> Exercise aim
Please copy all of the data that follows exactly, leaving any pictures out.

> Source material
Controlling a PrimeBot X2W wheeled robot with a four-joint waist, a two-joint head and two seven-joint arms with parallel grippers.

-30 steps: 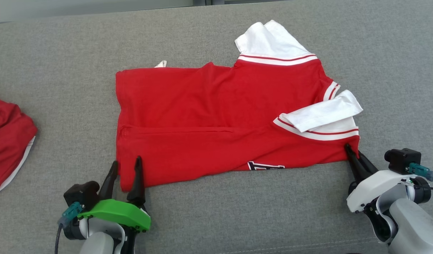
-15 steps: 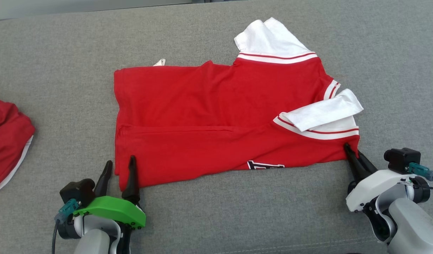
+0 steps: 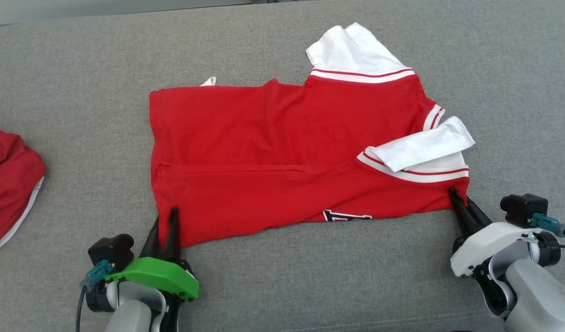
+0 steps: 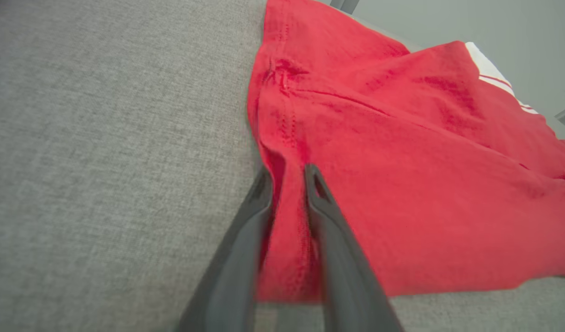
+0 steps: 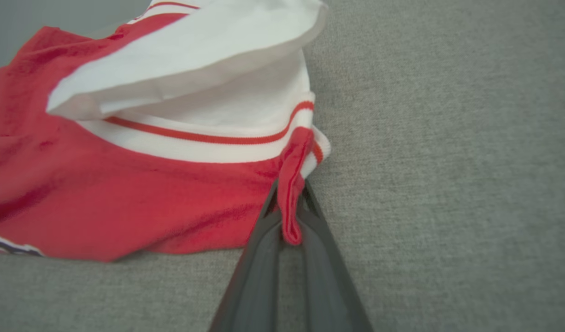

> Completed task
Controlling a PrimeBot X2W wheeled robot with a four-joint waist, a two-joint head and two seven-joint arms with parallel grippers.

-30 steps: 
-15 steps: 
+0 steps: 
+0 steps: 
+0 steps: 

No additional output is expected.